== EXERCISE DETAILS ==
Look below for the line that contains "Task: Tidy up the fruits", then copy it and each following line exactly, through and including the line that contains "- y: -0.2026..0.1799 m".

Records from a dataset:
>>>>
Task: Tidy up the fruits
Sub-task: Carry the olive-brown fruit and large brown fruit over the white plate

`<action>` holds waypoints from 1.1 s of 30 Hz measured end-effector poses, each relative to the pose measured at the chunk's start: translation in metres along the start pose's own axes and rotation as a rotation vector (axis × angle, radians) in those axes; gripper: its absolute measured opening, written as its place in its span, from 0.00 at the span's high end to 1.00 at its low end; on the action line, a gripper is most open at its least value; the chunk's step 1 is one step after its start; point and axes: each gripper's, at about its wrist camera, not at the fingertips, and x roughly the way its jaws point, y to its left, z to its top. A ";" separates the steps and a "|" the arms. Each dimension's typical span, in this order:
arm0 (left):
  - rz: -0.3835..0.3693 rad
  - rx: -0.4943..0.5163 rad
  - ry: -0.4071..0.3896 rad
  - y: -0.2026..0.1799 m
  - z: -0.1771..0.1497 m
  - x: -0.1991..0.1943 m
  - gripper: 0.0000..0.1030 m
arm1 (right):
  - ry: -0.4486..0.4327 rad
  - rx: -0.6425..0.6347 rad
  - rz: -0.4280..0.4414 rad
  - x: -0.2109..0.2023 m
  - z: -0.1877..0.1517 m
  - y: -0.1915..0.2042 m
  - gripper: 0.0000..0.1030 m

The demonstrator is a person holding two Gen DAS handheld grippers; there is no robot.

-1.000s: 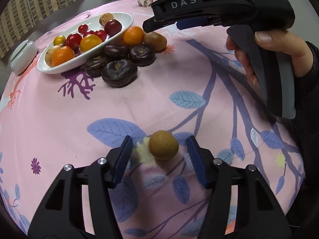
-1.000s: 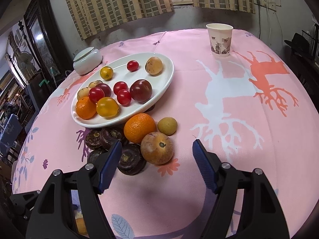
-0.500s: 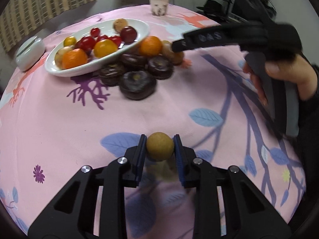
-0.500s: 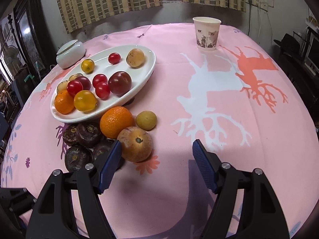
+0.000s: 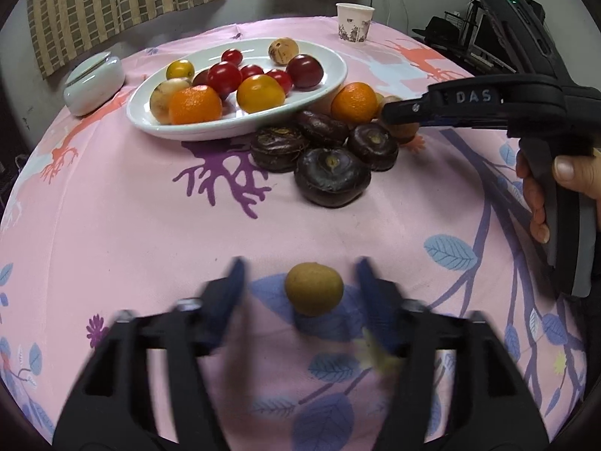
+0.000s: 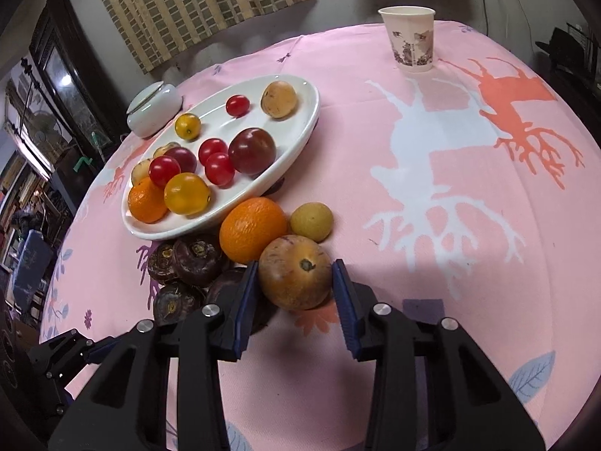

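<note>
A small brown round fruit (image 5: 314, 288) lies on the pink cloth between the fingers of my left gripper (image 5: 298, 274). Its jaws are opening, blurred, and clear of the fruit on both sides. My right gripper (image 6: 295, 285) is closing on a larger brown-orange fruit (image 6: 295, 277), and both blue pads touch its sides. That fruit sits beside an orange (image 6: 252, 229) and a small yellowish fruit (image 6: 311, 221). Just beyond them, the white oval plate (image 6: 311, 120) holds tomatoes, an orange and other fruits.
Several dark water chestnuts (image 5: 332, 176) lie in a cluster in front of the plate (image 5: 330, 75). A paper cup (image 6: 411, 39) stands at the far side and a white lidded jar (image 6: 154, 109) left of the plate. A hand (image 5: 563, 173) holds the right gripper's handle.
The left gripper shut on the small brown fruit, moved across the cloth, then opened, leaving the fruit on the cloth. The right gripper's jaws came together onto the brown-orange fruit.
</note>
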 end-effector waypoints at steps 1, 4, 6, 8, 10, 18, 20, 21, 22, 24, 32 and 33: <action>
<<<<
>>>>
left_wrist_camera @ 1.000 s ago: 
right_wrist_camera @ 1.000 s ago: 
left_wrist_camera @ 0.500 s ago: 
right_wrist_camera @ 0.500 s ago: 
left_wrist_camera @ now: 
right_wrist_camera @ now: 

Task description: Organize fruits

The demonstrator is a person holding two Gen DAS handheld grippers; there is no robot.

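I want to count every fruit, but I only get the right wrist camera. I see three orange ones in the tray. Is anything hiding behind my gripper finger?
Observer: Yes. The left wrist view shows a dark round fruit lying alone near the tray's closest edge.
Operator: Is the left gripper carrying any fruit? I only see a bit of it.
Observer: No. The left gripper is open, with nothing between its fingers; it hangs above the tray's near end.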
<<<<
== EXERCISE ANSWER ==
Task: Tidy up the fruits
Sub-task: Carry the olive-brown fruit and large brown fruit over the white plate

`<action>` holds waypoints from 1.1 s of 30 Hz measured end-effector poses, each relative to the pose measured at the chunk's start: translation in metres along the start pose's own axes and rotation as a rotation vector (axis × angle, radians) in those axes; gripper: its absolute measured opening, written as its place in its span, from 0.00 at the span's high end to 1.00 at its low end; on the action line, a gripper is most open at its least value; the chunk's step 1 is one step after its start; point and axes: each gripper's, at about its wrist camera, not at the fingertips, and x roughly the way its jaws point, y to its left, z to its top. A ";" separates the steps and a "|" the arms. Each dimension's typical span, in this order:
arm0 (left):
  - rz: -0.3835..0.3693 rad
  - rx: -0.4943..0.5163 rad
  - ry: -0.4071..0.3896 rad
  - y: -0.2026..0.1799 m

There's nothing left to add to the output.